• EXERCISE INSTRUCTIONS:
Can you copy out the data exactly? Leave the images out.

↓↓↓

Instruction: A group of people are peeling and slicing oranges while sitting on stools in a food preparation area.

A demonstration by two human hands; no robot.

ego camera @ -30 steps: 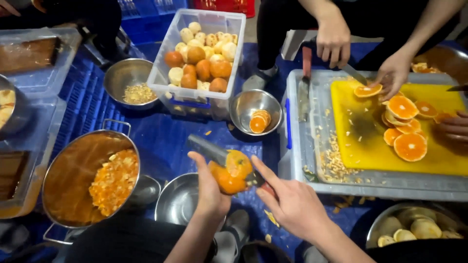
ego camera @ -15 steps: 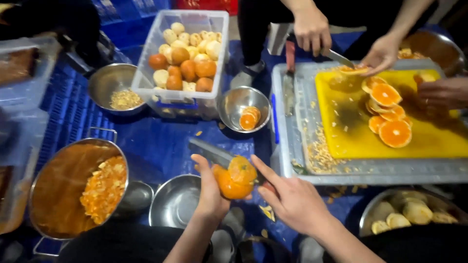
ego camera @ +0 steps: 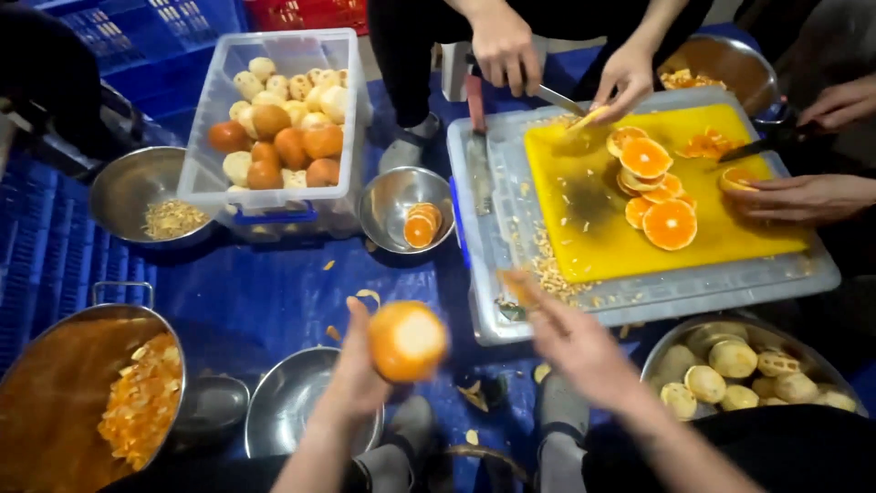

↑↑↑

• RESPONSE BOX:
Instruction: A group of people are peeling and slicing oranges while sitting on stools in a food preparation area.

A demonstration by two human hands; no robot.

ego camera @ -30 steps: 
ego camera @ -15 steps: 
ego camera @ +0 steps: 

This is the complete answer.